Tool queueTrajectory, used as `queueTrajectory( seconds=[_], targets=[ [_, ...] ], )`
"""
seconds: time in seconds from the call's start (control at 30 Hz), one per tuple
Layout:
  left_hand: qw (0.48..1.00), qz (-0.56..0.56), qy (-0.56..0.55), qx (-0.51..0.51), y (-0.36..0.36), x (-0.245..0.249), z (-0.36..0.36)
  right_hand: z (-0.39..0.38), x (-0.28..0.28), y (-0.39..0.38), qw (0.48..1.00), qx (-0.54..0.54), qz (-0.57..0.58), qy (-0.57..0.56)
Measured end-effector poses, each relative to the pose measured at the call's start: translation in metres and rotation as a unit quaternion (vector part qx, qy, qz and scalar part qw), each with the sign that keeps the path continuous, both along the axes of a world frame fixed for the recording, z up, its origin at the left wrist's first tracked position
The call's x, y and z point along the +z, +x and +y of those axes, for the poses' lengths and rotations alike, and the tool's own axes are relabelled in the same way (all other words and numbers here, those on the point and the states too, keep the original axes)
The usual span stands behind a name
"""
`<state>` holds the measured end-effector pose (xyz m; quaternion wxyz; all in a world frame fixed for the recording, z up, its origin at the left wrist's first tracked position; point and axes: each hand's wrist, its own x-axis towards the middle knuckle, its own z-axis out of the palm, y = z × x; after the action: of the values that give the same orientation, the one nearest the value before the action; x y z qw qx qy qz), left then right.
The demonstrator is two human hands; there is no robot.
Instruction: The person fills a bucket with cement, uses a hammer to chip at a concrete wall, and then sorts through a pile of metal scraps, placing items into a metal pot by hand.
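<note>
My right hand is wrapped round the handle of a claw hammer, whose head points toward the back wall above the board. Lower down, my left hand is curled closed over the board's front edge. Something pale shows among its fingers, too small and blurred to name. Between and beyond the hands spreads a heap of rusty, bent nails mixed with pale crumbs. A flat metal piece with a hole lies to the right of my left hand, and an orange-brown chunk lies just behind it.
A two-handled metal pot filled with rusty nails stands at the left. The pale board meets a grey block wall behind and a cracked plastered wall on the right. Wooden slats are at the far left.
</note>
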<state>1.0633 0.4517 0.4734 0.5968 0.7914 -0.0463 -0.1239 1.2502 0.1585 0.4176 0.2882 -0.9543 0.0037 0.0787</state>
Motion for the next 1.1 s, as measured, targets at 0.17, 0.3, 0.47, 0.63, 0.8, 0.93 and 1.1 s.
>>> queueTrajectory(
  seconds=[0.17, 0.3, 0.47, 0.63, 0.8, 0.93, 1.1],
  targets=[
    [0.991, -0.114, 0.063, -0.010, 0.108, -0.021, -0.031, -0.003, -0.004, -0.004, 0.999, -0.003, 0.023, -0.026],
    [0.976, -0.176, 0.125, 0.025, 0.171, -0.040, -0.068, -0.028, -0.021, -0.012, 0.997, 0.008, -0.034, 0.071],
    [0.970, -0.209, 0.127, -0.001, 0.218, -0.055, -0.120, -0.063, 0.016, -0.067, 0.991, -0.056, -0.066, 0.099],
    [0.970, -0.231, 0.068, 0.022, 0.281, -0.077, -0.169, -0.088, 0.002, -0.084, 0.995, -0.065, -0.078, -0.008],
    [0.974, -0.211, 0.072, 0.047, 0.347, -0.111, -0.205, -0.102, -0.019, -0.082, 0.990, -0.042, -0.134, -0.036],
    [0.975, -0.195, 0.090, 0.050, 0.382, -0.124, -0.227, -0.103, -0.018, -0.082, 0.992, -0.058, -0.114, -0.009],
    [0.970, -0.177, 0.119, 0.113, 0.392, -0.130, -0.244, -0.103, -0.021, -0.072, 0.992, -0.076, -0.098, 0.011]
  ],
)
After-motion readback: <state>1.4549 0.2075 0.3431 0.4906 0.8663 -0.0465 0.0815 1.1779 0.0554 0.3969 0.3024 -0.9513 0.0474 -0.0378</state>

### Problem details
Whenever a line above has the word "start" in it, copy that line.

### Task solution
seconds: time in seconds from the call's start (control at 30 Hz), one per tuple
Measured end-effector poses, each relative to the pose measured at the call's start: translation in metres and rotation as a unit quaternion (vector part qx, qy, qz and scalar part qw), each with the sign that keeps the path continuous, both along the axes of a world frame fixed for the recording, z up, its origin at the left wrist's first tracked position

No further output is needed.